§ What the task asks
All of the data must be written out verbatim, with pictures excluded.

§ Dataset excerpt
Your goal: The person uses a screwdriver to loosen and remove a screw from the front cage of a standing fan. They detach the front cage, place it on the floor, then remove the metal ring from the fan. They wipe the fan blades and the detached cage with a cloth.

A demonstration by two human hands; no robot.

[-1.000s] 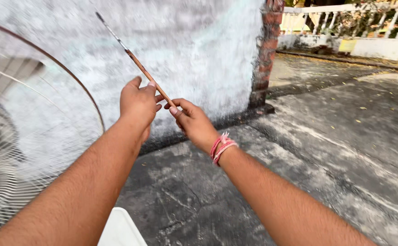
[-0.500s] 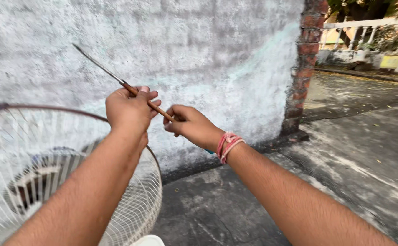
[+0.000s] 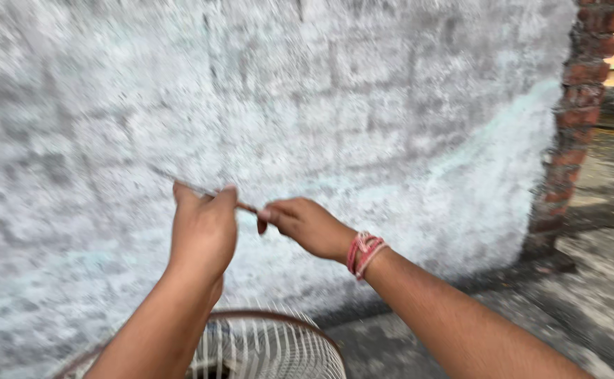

§ Solution to this task
Your goal: The person uses a screwdriver to loosen and remove a screw from the front cage of a standing fan. They detach the front cage, place it on the floor, then remove the metal ring from the fan. They wipe the fan blades and the detached cage with a cloth.

A demonstration by two human hands; no robot.

[-1.000s] 
[-0.500s] 
[+0.000s] 

The exercise is now finished.